Володя быстро схватил узду и стеганул лошадь так сильно, что она аж взвизгнула и сорвалась вперед на всех парах, я глаза закрыла и в плечо Володе уткнулась, только и слышала топот копыт по земле и скрип колеса, а дед твой не щадя стегал лошадь, рулил телегой и мне кричал что есть силы, чтобы я не оборачивалась ни в коем случае.
Я с открытым ртом слушал бабулину историю.
— Так как вы до деревни-то доехали? — спросил я тревожным голосом.
— Вмиг домчались, минут за 15, а там наши все гуляют, хороводы водят, праздник отмечают. Мы с Володей бледные, как поганки, побрели в избу, помолились и спать вместе легли.
— И правда чертовщина какая-то. — вслух подумал я, а бабушка продолжила:
— Утром проснулись от громкого голоса на улице, прислушались, а это староста деревни всех созывает к своему двору.

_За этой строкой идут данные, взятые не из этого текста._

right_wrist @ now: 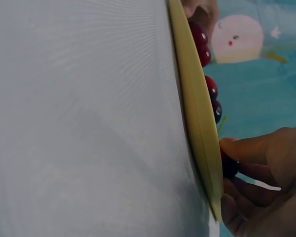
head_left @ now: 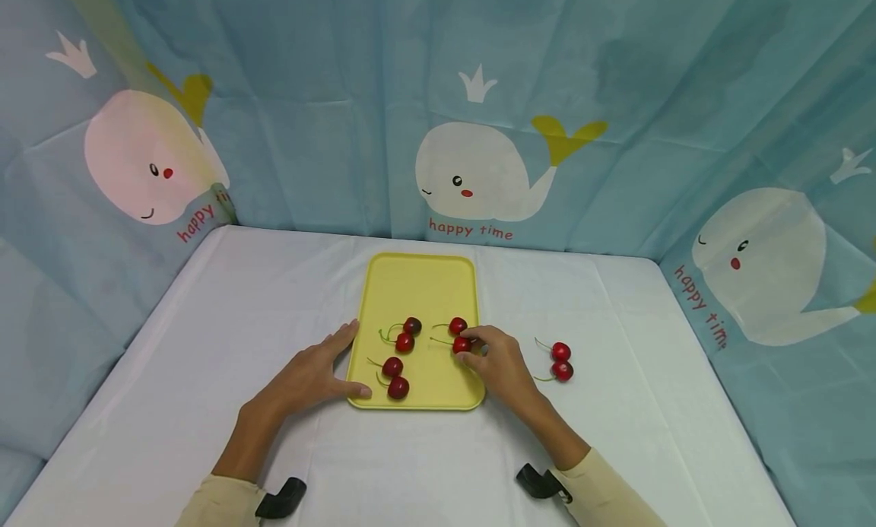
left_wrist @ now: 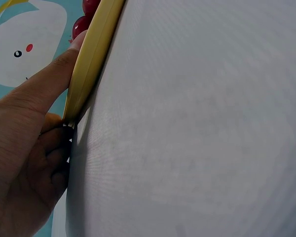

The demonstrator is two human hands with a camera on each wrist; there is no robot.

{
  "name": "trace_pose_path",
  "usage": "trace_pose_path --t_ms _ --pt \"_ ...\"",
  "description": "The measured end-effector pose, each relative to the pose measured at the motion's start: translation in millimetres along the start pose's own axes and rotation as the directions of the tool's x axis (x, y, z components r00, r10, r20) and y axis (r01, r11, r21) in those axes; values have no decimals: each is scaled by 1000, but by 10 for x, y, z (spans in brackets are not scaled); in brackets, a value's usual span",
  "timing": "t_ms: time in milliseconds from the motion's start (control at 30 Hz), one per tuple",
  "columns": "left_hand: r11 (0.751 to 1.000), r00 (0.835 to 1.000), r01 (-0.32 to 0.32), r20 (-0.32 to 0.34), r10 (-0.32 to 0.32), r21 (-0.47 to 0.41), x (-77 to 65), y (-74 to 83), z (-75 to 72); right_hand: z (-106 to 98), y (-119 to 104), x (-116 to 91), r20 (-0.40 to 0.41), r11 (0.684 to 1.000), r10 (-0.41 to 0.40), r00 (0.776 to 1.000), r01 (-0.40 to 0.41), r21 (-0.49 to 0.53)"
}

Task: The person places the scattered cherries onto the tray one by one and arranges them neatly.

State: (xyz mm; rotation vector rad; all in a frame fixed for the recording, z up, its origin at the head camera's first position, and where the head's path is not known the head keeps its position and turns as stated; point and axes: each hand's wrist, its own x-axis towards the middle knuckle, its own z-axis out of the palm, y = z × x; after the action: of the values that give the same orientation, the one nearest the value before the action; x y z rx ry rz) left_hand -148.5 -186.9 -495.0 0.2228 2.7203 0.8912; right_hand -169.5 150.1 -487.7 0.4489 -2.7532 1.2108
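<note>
A yellow tray (head_left: 424, 287) lies on the white cloth. My left hand (head_left: 308, 375) rests at its lower left, thumb over the rim and the other fingers along the left side. My right hand (head_left: 503, 363) pinches a red cherry (head_left: 461, 345) between thumb and fingers at the tray's right side. Just behind that one sits another cherry (head_left: 458, 326). Toward the left of the tray are two stemmed pairs, a farther pair (head_left: 405, 342) and a nearer pair (head_left: 398, 388). In the right wrist view, the pinched cherry (right_wrist: 229, 165) is partly hidden by the fingers.
Two more stemmed cherries (head_left: 562, 371) lie on the white tablecloth (head_left: 636, 405), right of the tray. A blue curtain (head_left: 328, 131) with whale prints hangs behind the table and at both sides. Dark wrist devices (head_left: 282, 499) stick out by the sleeves.
</note>
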Motion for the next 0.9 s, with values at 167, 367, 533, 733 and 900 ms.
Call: trace_pose_path --t_ms 167,367,533,733,900 --pt "1000 1000 -1 -2 1 0 -3 -6 -5 11 -7 2 7 1000 4 1000 -4 -9" --pt "1000 1000 3 -3 -3 -5 0 4 -1 24 -5 13 9 1000 7 1000 -7 -7" --pt "1000 1000 5 -4 -5 -2 -1 1 1 14 -13 10 15 1000 -1 1000 2 -24" --pt "1000 1000 3 -4 -3 2 2 -1 3 -2 -23 -3 6 999 -15 1000 15 -29" --pt "1000 1000 4 -4 -4 -1 3 -7 7 -6 -12 -17 -1 1000 -2 1000 2 -15"
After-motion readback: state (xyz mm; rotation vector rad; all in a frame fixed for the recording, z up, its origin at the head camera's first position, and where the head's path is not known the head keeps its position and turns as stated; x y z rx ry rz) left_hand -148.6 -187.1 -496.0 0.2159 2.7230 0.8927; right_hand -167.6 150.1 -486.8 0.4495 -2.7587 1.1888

Умываться даже не стали, сразу к нему пошли, там вся деревня в сборе. Староста рассказал всем, что вчера, мол, дед Фёдор на рыбалку уехал и не вернулся. Дед Фёдор мужик серьезный, плотником был в нашей деревне, помогал бабушкам и вдовам, его в шутку по-доброму называли “Федька общий муж”, семьи у него не было, вдовец. А рыбачить он ездил как раз на ту речку, где мы с Володей весь прошлый день и пробыли. Я деду твоему говорю, рассказать все надо людям, он головой качает — засмеют. Я настояла тогда, и он всё рассказал, сначала про колесо, потом про барашка того. Весь день пока колесо чинили, ни одной телеги не проезжало, а деда Фёдора мы бы уж точно заметили, он мужик приветливый. Тут еще несколько человек поведали, что вчера вечером тоже видели белого барашка, он всё вокруг деревни ходил и жалобно блеял, но темно уже было, никто к нему не пошел. Поговаривали бабки, что это сам черт был, он в ночь на Ивана Купала появляется, людей дурит, а те потом со свету как сгинули. А деда Федора так и не нашли.

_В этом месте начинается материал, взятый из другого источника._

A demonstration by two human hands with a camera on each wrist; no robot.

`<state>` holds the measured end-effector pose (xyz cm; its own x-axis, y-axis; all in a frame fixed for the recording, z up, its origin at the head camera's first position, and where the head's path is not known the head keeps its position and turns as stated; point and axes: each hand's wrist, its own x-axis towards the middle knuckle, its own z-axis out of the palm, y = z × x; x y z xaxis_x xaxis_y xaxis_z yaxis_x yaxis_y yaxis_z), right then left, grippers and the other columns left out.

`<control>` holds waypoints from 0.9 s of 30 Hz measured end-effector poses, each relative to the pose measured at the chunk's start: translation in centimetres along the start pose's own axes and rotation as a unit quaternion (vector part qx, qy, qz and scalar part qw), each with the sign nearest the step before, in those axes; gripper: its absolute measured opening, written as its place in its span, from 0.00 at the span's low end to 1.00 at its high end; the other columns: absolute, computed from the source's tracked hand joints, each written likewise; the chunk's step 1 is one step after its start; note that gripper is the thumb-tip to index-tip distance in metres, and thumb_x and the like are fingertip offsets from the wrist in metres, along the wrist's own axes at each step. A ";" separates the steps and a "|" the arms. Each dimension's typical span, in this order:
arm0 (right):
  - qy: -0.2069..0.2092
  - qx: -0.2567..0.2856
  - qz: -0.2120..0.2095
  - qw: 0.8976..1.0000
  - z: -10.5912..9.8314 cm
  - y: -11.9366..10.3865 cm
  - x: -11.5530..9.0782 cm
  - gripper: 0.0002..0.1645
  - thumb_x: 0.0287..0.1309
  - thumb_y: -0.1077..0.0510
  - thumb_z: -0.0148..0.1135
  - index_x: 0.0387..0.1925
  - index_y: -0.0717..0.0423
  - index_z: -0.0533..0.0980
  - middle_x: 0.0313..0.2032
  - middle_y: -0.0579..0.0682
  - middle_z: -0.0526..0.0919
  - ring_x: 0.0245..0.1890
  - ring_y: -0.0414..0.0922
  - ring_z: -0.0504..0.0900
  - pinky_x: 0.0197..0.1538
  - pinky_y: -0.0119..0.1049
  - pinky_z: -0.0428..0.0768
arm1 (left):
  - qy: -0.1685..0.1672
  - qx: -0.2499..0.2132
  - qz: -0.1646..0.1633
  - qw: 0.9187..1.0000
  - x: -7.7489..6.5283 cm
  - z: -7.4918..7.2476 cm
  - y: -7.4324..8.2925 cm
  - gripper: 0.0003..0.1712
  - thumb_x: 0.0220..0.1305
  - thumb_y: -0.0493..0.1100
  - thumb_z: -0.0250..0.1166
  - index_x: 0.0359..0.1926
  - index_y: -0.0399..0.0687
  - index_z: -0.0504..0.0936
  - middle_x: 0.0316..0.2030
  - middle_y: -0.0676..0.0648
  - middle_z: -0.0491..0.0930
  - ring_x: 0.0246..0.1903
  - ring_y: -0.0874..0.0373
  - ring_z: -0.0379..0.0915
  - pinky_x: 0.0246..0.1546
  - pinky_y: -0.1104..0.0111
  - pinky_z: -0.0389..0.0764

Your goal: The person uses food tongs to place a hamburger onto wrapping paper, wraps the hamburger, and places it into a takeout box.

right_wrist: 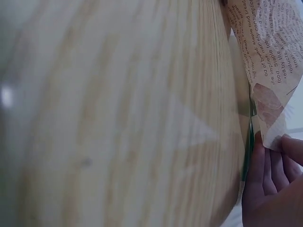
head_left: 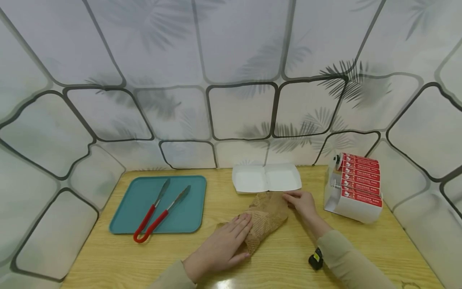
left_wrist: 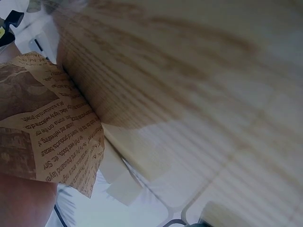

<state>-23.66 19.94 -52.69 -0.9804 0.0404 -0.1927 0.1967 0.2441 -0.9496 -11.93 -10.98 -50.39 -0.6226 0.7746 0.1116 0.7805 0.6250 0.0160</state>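
A brown sheet of newsprint-patterned wrapping paper (head_left: pixel 267 222) lies folded on the wooden table, in front of me. My left hand (head_left: pixel 227 241) rests on its left side with the fingers stretched out flat. At the paper's upper right corner, my right hand (head_left: pixel 303 202) pinches the edge between thumb and fingers. The right wrist view shows that grip closely, with the thumb of the right hand (right_wrist: pixel 277 182) over the printed paper (right_wrist: pixel 272 56). In the left wrist view the paper (left_wrist: pixel 71 127) covers most of the left hand. Whatever the folds may enclose is hidden.
Behind the paper stands an open white takeaway box (head_left: pixel 249 178). To the left, red-handled tongs (head_left: pixel 149 218) lie across a teal tray (head_left: pixel 122 220). A white holder (head_left: pixel 357 208) with red-labelled packs is at right. By the right sleeve sits a small black object (head_left: pixel 316 260) with a yellow label.
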 end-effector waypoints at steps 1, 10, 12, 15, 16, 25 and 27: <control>-0.001 0.003 0.001 1.000 0.0 0.0 0.0 0.19 0.71 0.61 0.68 0.55 0.73 0.84 0.35 0.42 0.92 0.31 0.30 0.85 0.35 0.24 0.87 | 0.000 -0.001 0.000 1.000 0.0 0.0 0.0 0.45 0.82 0.63 0.52 0.83 0.38 0.56 0.83 0.38 0.55 0.83 0.48 0.53 0.83 0.58 0.62; -0.020 -0.024 0.008 0.999 0.3 -0.1 -0.1 0.23 0.70 0.57 0.71 0.59 0.69 0.83 0.38 0.42 0.93 0.31 0.29 0.81 0.34 0.25 0.82 | -0.004 -0.012 -0.002 1.000 0.0 0.1 0.0 0.46 0.81 0.64 0.52 0.84 0.38 0.55 0.84 0.39 0.53 0.84 0.48 0.51 0.84 0.58 0.60; -0.025 -0.026 0.005 0.999 0.4 -0.2 -0.2 0.23 0.69 0.58 0.71 0.59 0.69 0.83 0.38 0.41 0.92 0.32 0.30 0.81 0.34 0.26 0.81 | -0.001 -0.009 -0.001 1.000 0.0 0.1 0.0 0.45 0.82 0.63 0.52 0.83 0.38 0.56 0.84 0.39 0.54 0.84 0.48 0.52 0.84 0.58 0.61; -0.028 -0.030 0.001 0.999 0.5 -0.2 -0.4 0.23 0.70 0.58 0.71 0.60 0.69 0.82 0.41 0.44 0.93 0.33 0.30 0.81 0.35 0.26 0.81 | 0.001 -0.004 0.000 1.000 0.0 0.0 0.1 0.45 0.82 0.63 0.52 0.83 0.38 0.56 0.84 0.38 0.54 0.84 0.48 0.52 0.84 0.58 0.61; -0.024 -0.032 -0.002 0.999 0.6 -0.2 -0.4 0.23 0.70 0.58 0.70 0.59 0.69 0.82 0.42 0.45 0.93 0.33 0.30 0.80 0.35 0.26 0.80 | 0.000 -0.003 0.000 1.000 0.0 0.0 0.0 0.45 0.82 0.63 0.51 0.83 0.38 0.56 0.84 0.38 0.54 0.84 0.48 0.52 0.84 0.58 0.61; -0.005 -0.040 -0.032 0.999 1.0 -0.4 -0.8 0.21 0.75 0.56 0.65 0.60 0.68 0.82 0.57 0.61 0.88 0.46 0.28 0.81 0.47 0.17 0.80 | 0.006 0.002 0.001 1.000 0.0 0.1 0.1 0.45 0.81 0.63 0.53 0.83 0.37 0.57 0.84 0.38 0.54 0.83 0.48 0.53 0.84 0.58 0.61; -0.006 -0.036 -0.034 0.999 1.1 -0.5 -0.9 0.22 0.77 0.56 0.63 0.62 0.67 0.81 0.61 0.61 0.86 0.52 0.30 0.81 0.50 0.14 0.78 | 0.006 0.004 0.001 1.000 0.0 0.2 0.0 0.45 0.81 0.64 0.52 0.83 0.38 0.56 0.84 0.39 0.54 0.83 0.48 0.52 0.84 0.58 0.61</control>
<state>-22.83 18.74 -52.31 -0.9913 0.0095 -0.1316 0.1279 0.3142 -0.9407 -11.91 -10.97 -50.55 -0.6202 0.7745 0.1244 0.7812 0.6242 0.0077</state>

Бабушка кивнула, мне дав понять, что закончила свою историю. Я не на шутку испугался тогда, да чего уж тогда, даже сейчас я пишу эту историю, а у меня мурашки по коже, ведь бабуля у меня добрейшей души человек и никогда никого не обманывала, а уж тем более когда рассказывала про свою молодость и про деда.